FDR was practically invented to handle the multiple testing issues that accompany analyzing array data. I think what OP was implying was that there is no way that you are going to get a GWAS paper into Nature Genetics in 2016 without performing the appropriate statistical corrections. Literally everyone in the field is aware of this issue. In other words, give the authors and referees a little credit.
I did not mean to imply that this paper was due extra skepticism in particular. Indeed, I tried to give the paper due praise for seeming to be more rigorous than many other GWASs.
And, yes indeed, false discovery rate has been a huge issue which the field has highlighted... that is my point. Caution has been warranted here historically, and it continues to be warranted even today.
Most people in this thread are missing the fact that use of your genetic info for research purposes by 23andme is opt-in.

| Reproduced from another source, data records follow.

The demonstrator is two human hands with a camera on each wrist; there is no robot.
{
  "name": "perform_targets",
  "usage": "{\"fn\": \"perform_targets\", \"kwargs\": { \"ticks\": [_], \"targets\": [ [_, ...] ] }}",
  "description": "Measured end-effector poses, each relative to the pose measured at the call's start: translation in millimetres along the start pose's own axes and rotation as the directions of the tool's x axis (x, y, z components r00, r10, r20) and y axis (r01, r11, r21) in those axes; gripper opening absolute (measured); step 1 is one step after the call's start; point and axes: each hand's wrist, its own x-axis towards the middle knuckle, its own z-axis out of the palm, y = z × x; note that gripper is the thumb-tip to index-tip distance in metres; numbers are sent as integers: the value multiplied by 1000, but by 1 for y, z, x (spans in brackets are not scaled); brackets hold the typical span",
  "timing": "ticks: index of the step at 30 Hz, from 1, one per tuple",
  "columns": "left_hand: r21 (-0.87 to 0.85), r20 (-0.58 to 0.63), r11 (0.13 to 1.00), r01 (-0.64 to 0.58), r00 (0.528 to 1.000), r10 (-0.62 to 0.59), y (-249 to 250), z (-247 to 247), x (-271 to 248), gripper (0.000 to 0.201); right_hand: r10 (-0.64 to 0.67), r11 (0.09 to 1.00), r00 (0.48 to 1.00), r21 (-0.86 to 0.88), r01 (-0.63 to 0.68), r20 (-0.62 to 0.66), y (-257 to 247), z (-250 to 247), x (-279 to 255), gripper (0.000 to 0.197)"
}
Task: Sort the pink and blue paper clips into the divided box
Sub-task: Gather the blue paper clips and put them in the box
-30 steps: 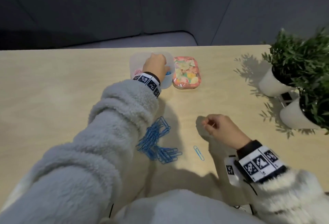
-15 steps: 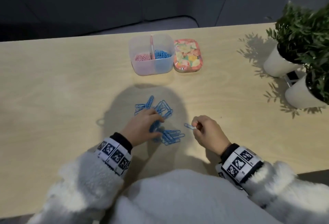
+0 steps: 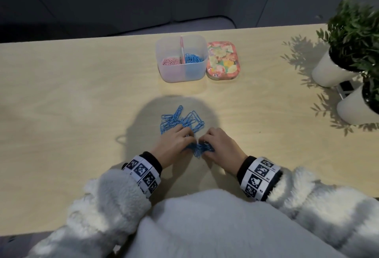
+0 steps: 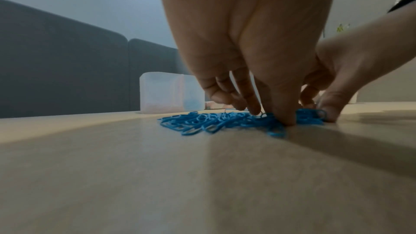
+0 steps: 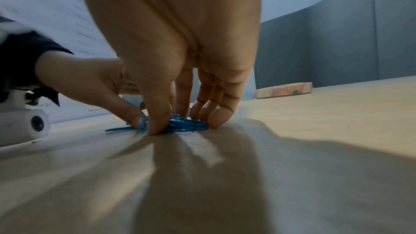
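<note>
Head view: blue clip heap [image 3: 180, 121] mid-table [image 3: 61, 104]

Bare table [image 3: 82, 104] fills the left of the frame. The box [image 3: 181, 72] and tin [image 3: 222, 63] stand touching at upper centre. Two plant pots [image 3: 328, 73] block the right edge. Open tabletop separates the clip pile [image 3: 180, 120] from the box.

Left hand [image 3: 176, 141] and right hand [image 3: 220, 144] side by side, fingertips down, fingers curled, pinching.
</note>
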Motion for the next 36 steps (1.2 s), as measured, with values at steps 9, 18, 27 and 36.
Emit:
{"fn": "perform_targets", "kwargs": {
  "ticks": [9, 18, 27, 36],
  "targets": [
    [-80, 127, 990, 117, 986, -106, 5, -1, 15, 19, -106, 953, 993, -288, 88, -49, 11, 7, 3, 22],
    [-87, 205, 984, 158, 969, -138, 4, -4, 22, 14, 80, 994, 997, 77, -79, -12, 38, -32, 25, 11],
    [-271, 161, 942, 198, 974, -159, -1, -6, 24, 15, 203, 914, 955, 392, -106, -216, 7, -138, 114, 32],
    [-466, -60, 855, 229, 956, -288, -28, -46, 58, 11, 312, 931, 932, 257, -261, -186, -21, -165, 191, 28]
  ]
}}
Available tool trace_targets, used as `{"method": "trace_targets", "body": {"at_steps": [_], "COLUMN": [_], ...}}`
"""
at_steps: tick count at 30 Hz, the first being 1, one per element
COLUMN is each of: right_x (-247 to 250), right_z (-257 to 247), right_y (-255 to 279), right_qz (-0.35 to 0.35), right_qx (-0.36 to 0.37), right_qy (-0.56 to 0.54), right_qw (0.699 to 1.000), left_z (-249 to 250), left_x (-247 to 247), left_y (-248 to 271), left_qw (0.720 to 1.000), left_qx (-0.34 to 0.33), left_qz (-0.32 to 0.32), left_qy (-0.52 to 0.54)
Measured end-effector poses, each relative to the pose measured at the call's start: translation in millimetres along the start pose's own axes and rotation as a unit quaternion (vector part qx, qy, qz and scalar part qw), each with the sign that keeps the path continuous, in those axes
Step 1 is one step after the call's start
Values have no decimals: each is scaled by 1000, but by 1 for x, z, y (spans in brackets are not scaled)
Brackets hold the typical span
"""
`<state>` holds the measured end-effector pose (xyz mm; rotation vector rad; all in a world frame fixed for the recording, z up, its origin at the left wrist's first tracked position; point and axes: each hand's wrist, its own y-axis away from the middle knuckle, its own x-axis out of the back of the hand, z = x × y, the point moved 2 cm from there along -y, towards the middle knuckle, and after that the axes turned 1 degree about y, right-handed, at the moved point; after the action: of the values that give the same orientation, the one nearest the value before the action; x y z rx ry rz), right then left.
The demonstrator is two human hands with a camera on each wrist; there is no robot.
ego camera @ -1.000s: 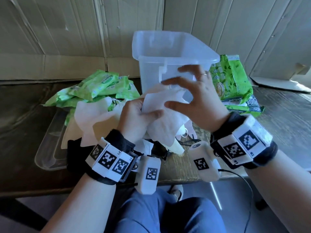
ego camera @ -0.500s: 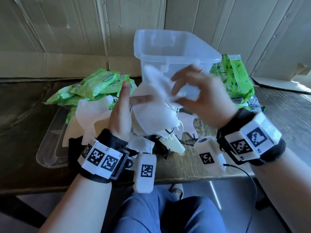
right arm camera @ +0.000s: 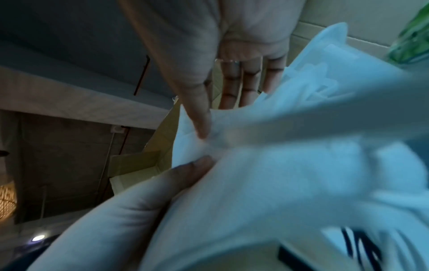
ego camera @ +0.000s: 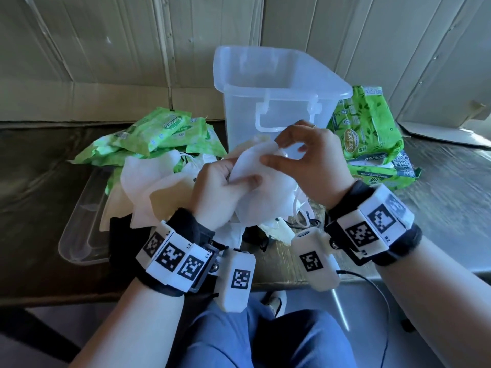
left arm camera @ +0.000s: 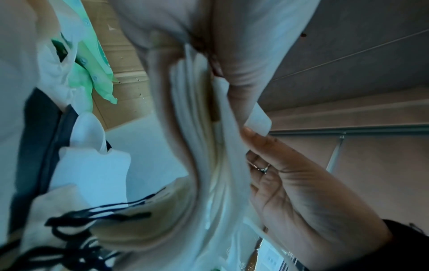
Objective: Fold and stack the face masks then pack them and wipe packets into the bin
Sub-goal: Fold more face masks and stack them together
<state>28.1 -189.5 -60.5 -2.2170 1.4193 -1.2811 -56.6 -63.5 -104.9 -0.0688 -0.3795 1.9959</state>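
Both hands hold a white face mask (ego camera: 252,166) over the table's front, just before the clear plastic bin (ego camera: 276,83). My left hand (ego camera: 225,187) grips a folded bunch of white masks (left arm camera: 204,165) from below, thumb on top. My right hand (ego camera: 300,160) pinches the top mask's upper edge (right arm camera: 199,139) between thumb and forefinger, the other fingers spread. More loose white masks (ego camera: 148,187) lie heaped to the left. Green wipe packets lie at the left (ego camera: 164,131) and stacked at the right (ego camera: 369,136) of the bin.
The bin's clear lid (ego camera: 82,224) lies flat at the left under masks and packets. Dark masks with black ear loops (left arm camera: 76,229) lie near the front edge. Cardboard panels (ego camera: 106,49) wall the back. My knees are under the table edge.
My left hand's fingers, straight half a second ago, have curled round the masks again. My right hand has come down and now pinches the top mask's edge.
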Motion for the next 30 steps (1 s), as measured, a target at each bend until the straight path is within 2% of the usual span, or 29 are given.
{"method": "trace_targets", "body": {"at_steps": [3, 6, 9, 15, 21, 25, 27, 30], "right_x": [4, 6, 5, 3, 1, 5, 6, 3], "right_z": [1, 1, 4, 5, 5, 3, 3, 4], "right_y": [4, 4, 0, -2, 0, 0, 0, 2], "right_qz": [22, -45, -105, -78, -19, 21, 6, -52], "right_qx": [4, 6, -10, -49, -21, 33, 54, 64], "right_qy": [-36, -87, -94, -96, -64, -28, -14, 15], "right_qw": [999, 995, 990, 991, 998, 999, 998, 996], "left_z": [-1, 1, 2, 1, 5, 6, 7, 8], "left_x": [3, 3, 0, -3, -4, -3, -3, -3], "left_y": [0, -1, -1, -3, -2, -3, -3, -3], "left_qw": [1000, 999, 998, 997, 994, 995, 994, 994], "left_qx": [-11, -26, -45, -59, -99, -103, -110, -107], "left_qz": [5, -3, -32, -44, -37, -11, -9, -12], "left_qy": [3, 40, 28, 14, 1, -8, -11, 3]}}
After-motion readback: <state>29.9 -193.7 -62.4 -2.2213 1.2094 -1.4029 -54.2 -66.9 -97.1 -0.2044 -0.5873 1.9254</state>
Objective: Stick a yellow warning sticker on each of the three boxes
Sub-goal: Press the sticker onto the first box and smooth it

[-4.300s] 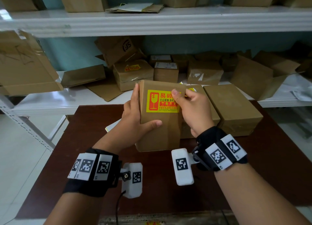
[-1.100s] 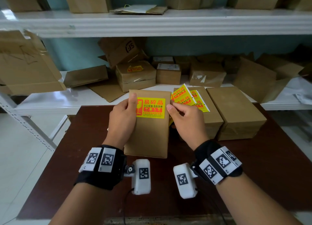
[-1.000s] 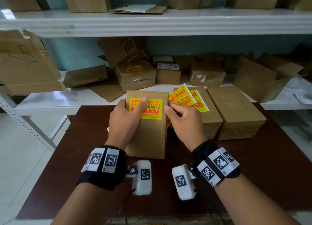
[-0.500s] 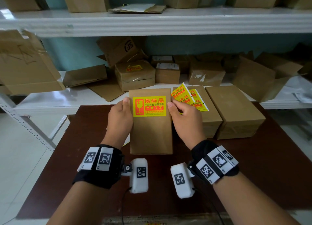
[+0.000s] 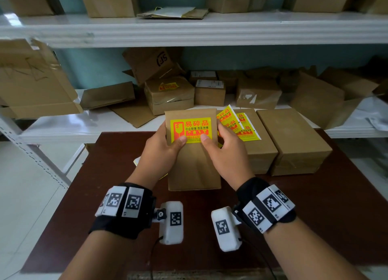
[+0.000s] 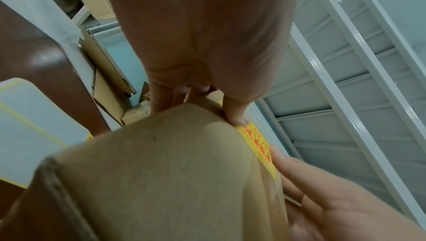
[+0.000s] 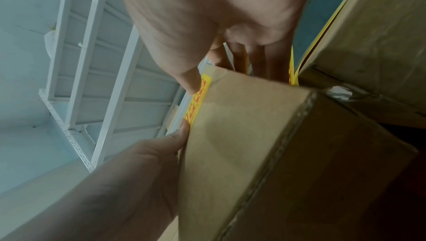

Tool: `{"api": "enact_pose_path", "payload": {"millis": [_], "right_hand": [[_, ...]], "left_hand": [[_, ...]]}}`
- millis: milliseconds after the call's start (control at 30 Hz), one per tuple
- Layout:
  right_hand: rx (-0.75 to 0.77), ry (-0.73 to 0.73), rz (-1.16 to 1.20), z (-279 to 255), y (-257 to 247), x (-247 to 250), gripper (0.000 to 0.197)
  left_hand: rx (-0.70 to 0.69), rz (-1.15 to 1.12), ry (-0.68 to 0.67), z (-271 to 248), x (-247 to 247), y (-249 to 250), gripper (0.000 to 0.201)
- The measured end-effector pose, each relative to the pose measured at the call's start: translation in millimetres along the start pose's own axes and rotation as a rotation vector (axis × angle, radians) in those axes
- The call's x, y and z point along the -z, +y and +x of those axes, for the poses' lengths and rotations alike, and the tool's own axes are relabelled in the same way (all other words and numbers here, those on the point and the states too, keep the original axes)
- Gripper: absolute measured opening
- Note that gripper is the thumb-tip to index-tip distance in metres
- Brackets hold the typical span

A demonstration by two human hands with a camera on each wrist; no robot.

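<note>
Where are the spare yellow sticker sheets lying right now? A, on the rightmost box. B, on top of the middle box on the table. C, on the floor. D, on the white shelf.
B: the spare sticker sheets lie on top of the middle box, just behind the right hand.

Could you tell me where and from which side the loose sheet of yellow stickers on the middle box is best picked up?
Probably by the far corner of the sticker sheet, which curls up off the middle box. Coming from above and behind lets a thumb slip under the lifted edge. The near part lies flat, partly behind the right hand, so it offers less to pinch.
</note>
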State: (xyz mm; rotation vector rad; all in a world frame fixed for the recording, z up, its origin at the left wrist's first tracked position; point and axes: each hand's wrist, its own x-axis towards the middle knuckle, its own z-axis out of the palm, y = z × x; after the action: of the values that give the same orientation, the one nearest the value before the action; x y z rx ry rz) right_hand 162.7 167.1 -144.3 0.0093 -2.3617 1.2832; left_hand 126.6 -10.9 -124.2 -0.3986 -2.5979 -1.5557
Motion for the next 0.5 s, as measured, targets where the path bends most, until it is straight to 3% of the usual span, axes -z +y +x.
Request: {"api": "enact_pose_path", "payload": {"millis": [200,500], "right_hand": [[-0.033,-0.033,-0.014,0.5,2.8,-0.6,0.067],[-0.114,-0.148,-0.009,5.2,7.6,1.8,0.089]], "left_hand": [[-0.028,0.026,-0.029,1.9,3.9,-5.0,0.033],[0.036,-0.051,-0.192,3.4,15.6,-14.2,0.042]]}}
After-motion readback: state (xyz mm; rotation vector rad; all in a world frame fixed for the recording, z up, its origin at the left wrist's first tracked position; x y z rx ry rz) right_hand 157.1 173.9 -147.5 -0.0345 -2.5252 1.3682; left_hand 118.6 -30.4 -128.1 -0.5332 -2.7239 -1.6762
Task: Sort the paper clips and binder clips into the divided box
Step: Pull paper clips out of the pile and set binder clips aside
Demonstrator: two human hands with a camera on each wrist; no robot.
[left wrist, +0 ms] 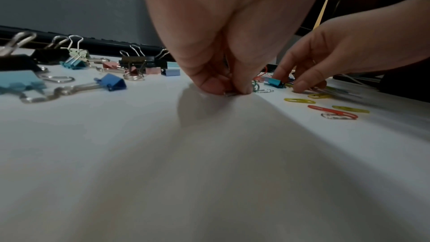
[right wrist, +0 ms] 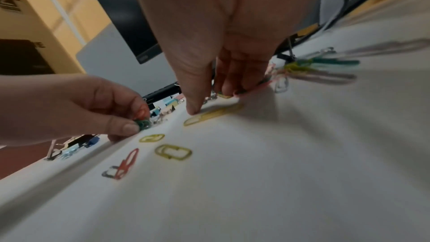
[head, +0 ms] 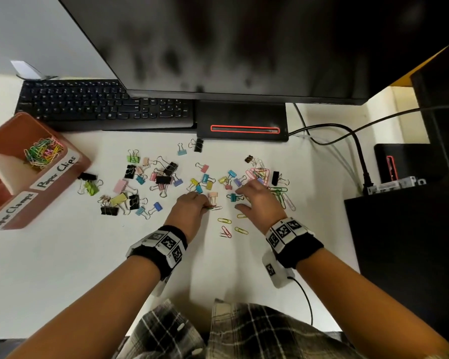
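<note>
White desk (head: 62,268) w/ monitor (head: 231,47), keyboard (head: 101,107) behind.

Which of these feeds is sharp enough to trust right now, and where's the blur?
Head view: sharp on the clips, edges bowed by the wide lens. Left wrist view: left hand crisp, its shadow on the desk. Right wrist view: motion-smeared, worst at the paper clips beyond the right hand.

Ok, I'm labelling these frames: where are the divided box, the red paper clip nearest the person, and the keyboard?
divided box (head: 70,174), head view, right wall.
red paper clip (head: 226,232), head view, mid-loop.
keyboard (head: 94,104), head view, middle keys.
</note>
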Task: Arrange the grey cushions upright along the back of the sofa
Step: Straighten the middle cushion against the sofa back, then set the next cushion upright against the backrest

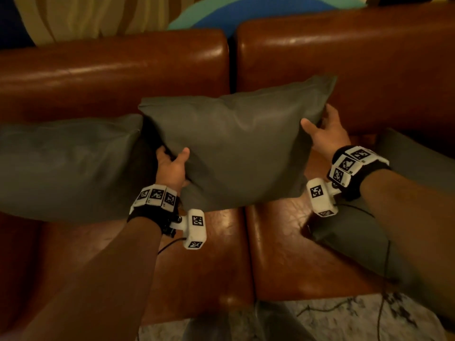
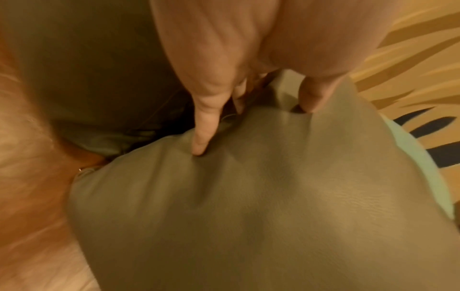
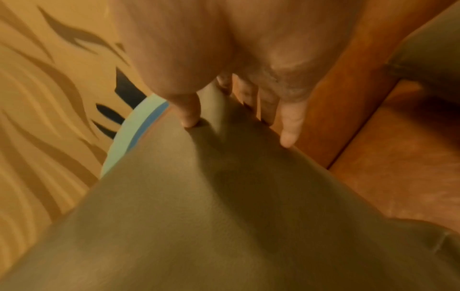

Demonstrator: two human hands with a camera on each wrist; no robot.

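Both hands, the left hand [image 1: 171,168] and right hand [image 1: 326,134], pinch the sides of the grey cushion [image 1: 236,143], held tilted just in front of the sofa back [image 1: 369,57]

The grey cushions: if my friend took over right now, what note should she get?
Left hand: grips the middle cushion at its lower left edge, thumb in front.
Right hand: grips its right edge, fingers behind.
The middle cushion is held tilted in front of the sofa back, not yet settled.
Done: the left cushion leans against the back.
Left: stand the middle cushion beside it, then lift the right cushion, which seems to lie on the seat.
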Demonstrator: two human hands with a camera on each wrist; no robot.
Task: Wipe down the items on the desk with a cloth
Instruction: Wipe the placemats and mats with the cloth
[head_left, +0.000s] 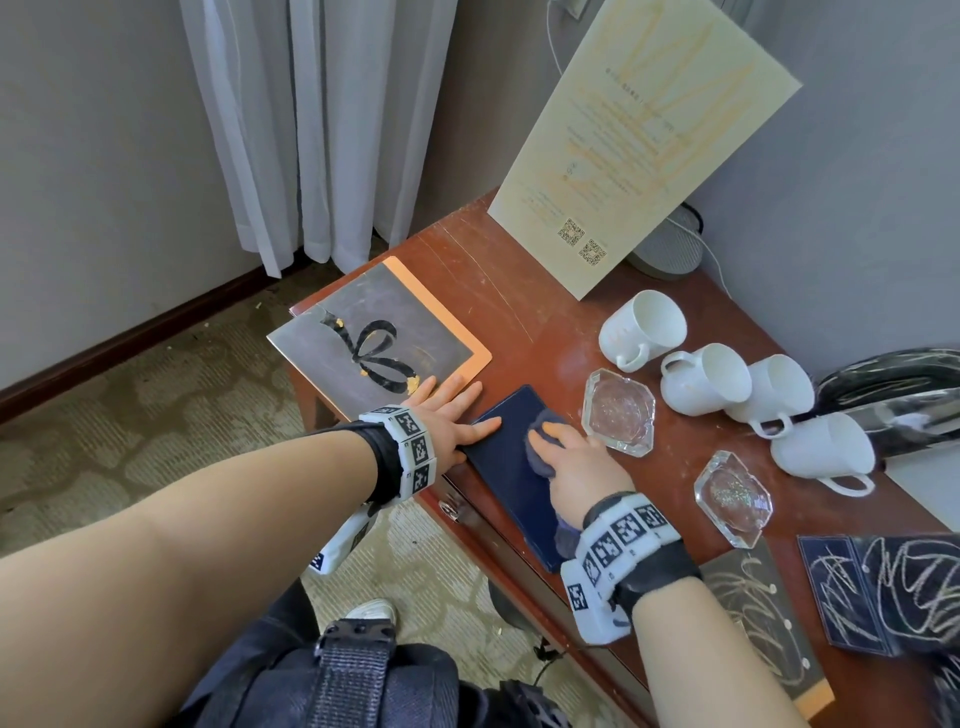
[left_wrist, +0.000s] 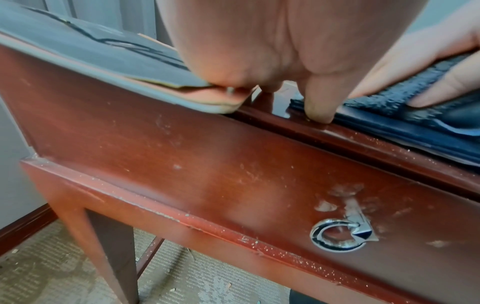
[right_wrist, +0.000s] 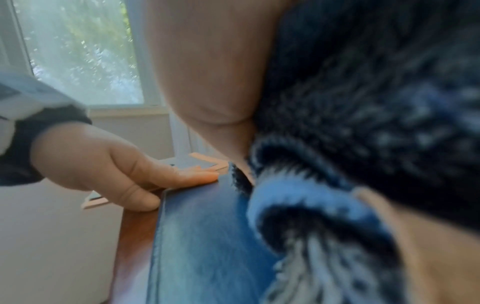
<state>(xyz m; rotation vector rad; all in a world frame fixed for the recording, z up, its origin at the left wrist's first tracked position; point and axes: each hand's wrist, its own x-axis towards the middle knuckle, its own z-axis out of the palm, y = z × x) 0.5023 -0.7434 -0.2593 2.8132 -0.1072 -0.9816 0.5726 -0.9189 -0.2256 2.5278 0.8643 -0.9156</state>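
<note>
Pressing the cloth (head_left: 540, 447) onto the dark blue folder (head_left: 511, 467), the right hand (head_left: 582, 467) is curling round it. Left hand (head_left: 447, 421), fingers flat, is bracing the folder's left edge at the desk's (head_left: 519, 312) near rim; glass ashtray (head_left: 618, 410) just right.

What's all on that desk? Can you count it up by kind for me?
White mugs: 4
Glass ashtrays: 2
Flat folders and boards, including the dark blue folder being wiped: 4
Upright notice card: 1
Cloth under the right hand: 1
Round grey device: 1
Total: 13, plus a dark item cut off at the right edge.
</note>
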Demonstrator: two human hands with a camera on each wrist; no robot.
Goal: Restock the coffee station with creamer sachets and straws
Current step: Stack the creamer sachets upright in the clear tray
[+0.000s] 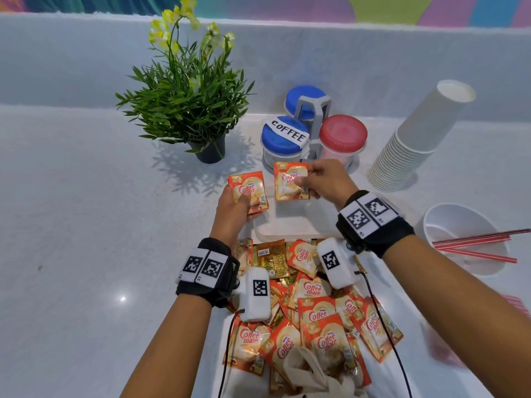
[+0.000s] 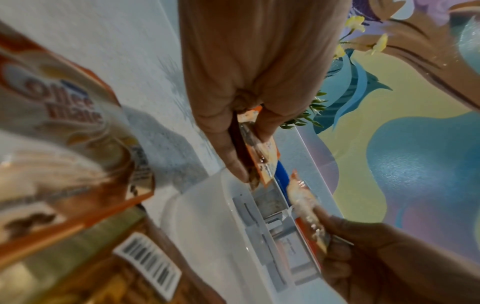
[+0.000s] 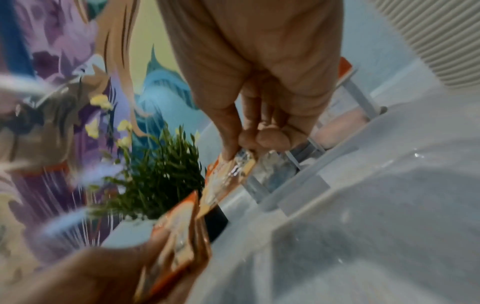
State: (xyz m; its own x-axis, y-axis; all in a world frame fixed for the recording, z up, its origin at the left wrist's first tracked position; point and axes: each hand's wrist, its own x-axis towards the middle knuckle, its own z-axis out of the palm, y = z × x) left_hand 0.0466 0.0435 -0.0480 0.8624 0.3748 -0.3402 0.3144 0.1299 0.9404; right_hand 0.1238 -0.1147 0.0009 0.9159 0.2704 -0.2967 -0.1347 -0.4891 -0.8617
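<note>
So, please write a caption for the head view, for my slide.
Each hand, left hand and right hand, holds one creamer sachet above a white tray, near the coffee jars.

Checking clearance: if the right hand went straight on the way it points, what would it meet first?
Probably the coffee jar: the right hand, holding a creamer sachet, points up-left at it. Depth is unclear, so it might pass above.

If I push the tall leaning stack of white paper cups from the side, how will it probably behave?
The tall leaning stack of white paper cups already tilts, so it would probably topple. Paper cups are likely light, so it may slide easily on the smooth white counter. Fallen, the round cups might roll.
</note>
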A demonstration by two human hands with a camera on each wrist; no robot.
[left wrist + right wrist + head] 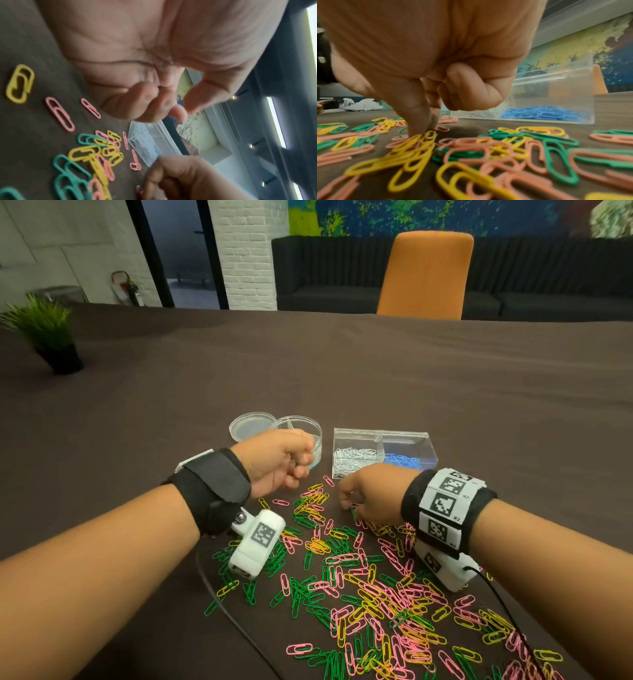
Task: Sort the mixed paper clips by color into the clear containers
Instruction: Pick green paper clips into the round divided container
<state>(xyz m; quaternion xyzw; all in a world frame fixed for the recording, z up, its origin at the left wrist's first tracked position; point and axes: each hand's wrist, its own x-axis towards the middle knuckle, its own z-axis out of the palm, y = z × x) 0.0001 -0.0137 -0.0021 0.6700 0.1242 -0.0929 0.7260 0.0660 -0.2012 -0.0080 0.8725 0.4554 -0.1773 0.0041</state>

And their privacy statements indicate the same would hold for other uses.
And by ethical do you mean you personally don't want your DNA used in this regard, or by ethical do you mean "helps those suffering ailments such as depression"?
Having a friend who committed suicide and also being someone who voluntarily let 23andme use my DNA for this sort of thing, I'm very excited to see it happen. This type of research will literally save someone's life some day. Just wish it had been my friend :(
They clearly state, in short easy to read words, exactly what is going to be done with your data. They also offer at any time to destroy the remains of your existing sample and disassociate the data with your account.
They may be unethical, but I have seen zero evidence of it.
That is strictly true, but 23andme's docs on what they do with your data is pretty good, and I don't see any ethical concerns with that they are doing (note: I've worked to make opt-in medical consent the default, I know a fair amount of what's going on in this area). By providing the necessary information for an individual to make an opt-in choice, the individual has the ability to decide the ethicality themselves.
- you give us your DNA (spit) and consent to do whatever we goddamn like with your DNA
- we give you some dozen of mostly uninteresting genetic marker worth of analysis (wet earwax anyone?)
With genetic filtered pharma studies in the vicinity, 23andMe sits on a goldmine.
As someone who works in pre-clinical pharma research, thank god someone is doing this. Projects get killed because they would lead to a drug that would require very expensive clinical trials. Often, this is because the patient population is hard to identify before they get very sick.
Also, I think 23andMe should be very clear that this is what they do, but it isn't inherently problematic. People shouldn't ever be surprised by getting asked to be in a clinical trial based on their information stored at 23andMe.
The worst part is, I'm not sure which is a more rational desire. Is my my privacy concern undue paranoia?